В глазах художников лошади во все времена служили олицетворением свободы, природной красоты и изящества, разумной силы, гармоничного сосуществования человека и животного. Можно вспомнить Жерико, Дега, для которых балерина и лошадь – эталон безупречной красоты, но это только хрестоматийные примеры. В данном случае более уместна другая аналогия – хорошо известная гравюра Альбрехта Дюрера «Четыре всадника апокалипcиcа». Тем более уместная, что и сам З.Смехов подтверждал свою увлеченность мастерами немецкого Возрождения. Параллель преобразуется в скрещение исторического фона и сюжетно-мифологических ситуаций, если вспомнить, что А.Дюрер и его современники были очевидцами апокалиптических настроений, охвативших Европу на рубеже XV и XVI столетий. Преодолевая однозначное правдоподобие, ограниченность натурного видения, З.Смехов овладевал усложненным до предела языком пластических метафор, опосредованных ассоциаций и иносказаний, сюрреалистических мистерий и гипербол.

Жизнь и творчество многих художников нередко исполнены иррациональных парадоксов. В биографии Зелия Смехова один из них выступает в том, что трагическое мироощущение, определившее характер и тональность его «Апокалипсиса», не исчезает с обретением новой родины, расколотой терроризмом, терзаемой внешними и внутренними конфликтами и противоречиями. Только сместился и обострился угол художнического зрения Зелия Смехова, присущий ему как человеку и художнику редкий и тем более ценимый дар сострадания, способность чувствовать и переживать страдания других как свои собственные. Современную ситуацию в Израиле и на Ближнем Востоке, трудные судьбы соотечественников Зелий Смехов оспринимает через призму драматической конфронтации жизни и смерти, добра и зла, любви и ненависти. Его живописные циклы «Шуты и маски», «Танцы» и другие – это глубокие по образной мысли трагифарсы, в которых игровое начало причудливо, но органично соединено с драматическим мировидением.

В Израиле Зелий Смехов продолжает тему Апокалипсиса, но первоначальный замысел претерпевает существенную трансформацию.
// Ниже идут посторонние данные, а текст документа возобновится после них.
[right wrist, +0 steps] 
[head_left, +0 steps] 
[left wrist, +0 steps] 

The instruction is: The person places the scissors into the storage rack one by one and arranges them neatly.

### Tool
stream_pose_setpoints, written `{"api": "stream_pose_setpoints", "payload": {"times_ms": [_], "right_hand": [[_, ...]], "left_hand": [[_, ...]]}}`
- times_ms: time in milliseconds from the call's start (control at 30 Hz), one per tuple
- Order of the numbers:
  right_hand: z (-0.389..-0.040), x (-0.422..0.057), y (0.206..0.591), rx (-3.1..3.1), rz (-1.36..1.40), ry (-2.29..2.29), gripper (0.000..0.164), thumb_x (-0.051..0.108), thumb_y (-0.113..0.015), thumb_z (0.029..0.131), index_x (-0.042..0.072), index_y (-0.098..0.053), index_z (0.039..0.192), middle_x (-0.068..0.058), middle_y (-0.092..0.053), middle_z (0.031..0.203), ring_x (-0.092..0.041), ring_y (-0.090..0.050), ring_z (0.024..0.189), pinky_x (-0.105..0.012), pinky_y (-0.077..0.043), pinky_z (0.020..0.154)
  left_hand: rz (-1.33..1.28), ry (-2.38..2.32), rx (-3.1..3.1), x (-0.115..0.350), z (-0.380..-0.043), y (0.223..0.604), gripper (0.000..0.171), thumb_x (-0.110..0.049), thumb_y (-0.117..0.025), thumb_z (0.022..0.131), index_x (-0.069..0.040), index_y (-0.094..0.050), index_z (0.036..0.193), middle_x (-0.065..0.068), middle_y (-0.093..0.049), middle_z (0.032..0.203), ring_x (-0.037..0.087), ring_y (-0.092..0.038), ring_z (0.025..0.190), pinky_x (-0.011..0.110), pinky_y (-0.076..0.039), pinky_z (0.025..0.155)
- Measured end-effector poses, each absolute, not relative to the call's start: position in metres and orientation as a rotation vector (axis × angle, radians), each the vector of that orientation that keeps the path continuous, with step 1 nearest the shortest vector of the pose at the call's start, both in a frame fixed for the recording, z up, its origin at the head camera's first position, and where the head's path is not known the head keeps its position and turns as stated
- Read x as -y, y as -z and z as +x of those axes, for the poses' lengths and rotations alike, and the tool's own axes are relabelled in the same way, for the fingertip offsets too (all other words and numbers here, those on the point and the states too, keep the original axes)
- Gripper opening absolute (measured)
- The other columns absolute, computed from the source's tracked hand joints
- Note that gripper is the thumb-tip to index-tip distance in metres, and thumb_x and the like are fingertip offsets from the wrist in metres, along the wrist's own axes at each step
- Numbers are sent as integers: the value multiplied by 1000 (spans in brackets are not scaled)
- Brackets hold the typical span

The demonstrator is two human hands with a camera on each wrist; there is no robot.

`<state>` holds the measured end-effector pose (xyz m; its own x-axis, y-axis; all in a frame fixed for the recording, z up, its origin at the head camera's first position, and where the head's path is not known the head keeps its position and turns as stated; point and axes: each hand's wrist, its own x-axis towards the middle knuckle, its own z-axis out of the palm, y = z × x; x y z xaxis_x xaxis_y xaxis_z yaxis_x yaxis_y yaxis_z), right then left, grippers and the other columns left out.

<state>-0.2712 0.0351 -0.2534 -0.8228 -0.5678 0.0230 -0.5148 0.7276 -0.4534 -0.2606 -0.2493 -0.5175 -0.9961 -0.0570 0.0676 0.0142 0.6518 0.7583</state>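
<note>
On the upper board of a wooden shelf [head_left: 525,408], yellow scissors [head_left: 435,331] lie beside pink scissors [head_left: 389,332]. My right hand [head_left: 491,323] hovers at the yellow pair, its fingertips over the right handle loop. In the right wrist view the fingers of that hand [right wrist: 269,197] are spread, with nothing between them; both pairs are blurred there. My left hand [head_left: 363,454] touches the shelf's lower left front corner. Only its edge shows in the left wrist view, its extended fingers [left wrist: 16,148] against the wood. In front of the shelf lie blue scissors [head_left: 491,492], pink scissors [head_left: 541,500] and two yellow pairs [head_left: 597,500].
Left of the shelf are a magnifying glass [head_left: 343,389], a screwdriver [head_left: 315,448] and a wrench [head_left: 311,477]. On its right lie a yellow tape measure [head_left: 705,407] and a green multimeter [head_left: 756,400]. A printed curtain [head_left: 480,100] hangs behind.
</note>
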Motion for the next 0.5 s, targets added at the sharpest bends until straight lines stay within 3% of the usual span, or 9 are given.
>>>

На смену «лошадям» приходят «овцы и бараны», и это обстоятельство порождает некоторые ассоциации и соображения. Одно из них – реминисценция темы Великого Исхода, и воспоминание о ней художник преображает в соответствии с принятыми «правилами игры». Другая ассоциация – природа тоталитарных режимов, будь то Запад или Восток, долголетие которых обеспечивалось «молчаливым большинством», покорностью верноподданных. Зомбированные пропагандой обыватели сбивались в стада полностью унифицированных умственно и духовно стерилизованных особей во главе с бараном, предводителем и вождем. Инертная человеческая масса превращалась в некую странную субстанцию, напоминающую фактуру мозга. Масса eе огромна, но из всех безграничных возможностей божественного разума ей осталась лишь функция бездумного подчинения всевластному конформизму. Бараны, бараны... – тупые, сытые, иногда со злобным оскалом, чаще равнодушные, а главное, послушные. Иносказание прочитывается без ocoбoго труда, и напоминает оно саркастические аллегории Джонатана Свифта. Все это могло бы обернуться беспросветным отчаянием, если бы не та, свойственная евреям ирония, низводящая исторические и философские постулаты на уровень интеллектуальной игры или мистификации. На помощь художнику приходит Станислав Ежи Лец, блистательные афоризмы, парадоксы которого вводят в художественное пространство ceпии спасительное чувство юмора. Непреложно однозначные «да» и «нет» оказываются лукавым «как будто», а дальнейшая трансформация понятия зависит от фантазии зрителя. Закодированные метафоры и острый гротеск, сюр на грани абсурда и беспощадная точность художнического зрения, сарказм и ирония – все это составляет саму образную ткань ceпий. Остроумные пародии перемежаются жутковатыми пророчествами, чудовищные мистификации – изощренными иносказаниями. Апокалиптические сюжеты Зелия Смехова можно при желании перевести в литературные описания, но при этом неизбежны очень существенные, невосполнимые утраты. Осознавая ограниченные возможности слова, отсылаем читателя-зрителя исключительно к созерцанию и осмыслению живописи и графики Зелия Смехова.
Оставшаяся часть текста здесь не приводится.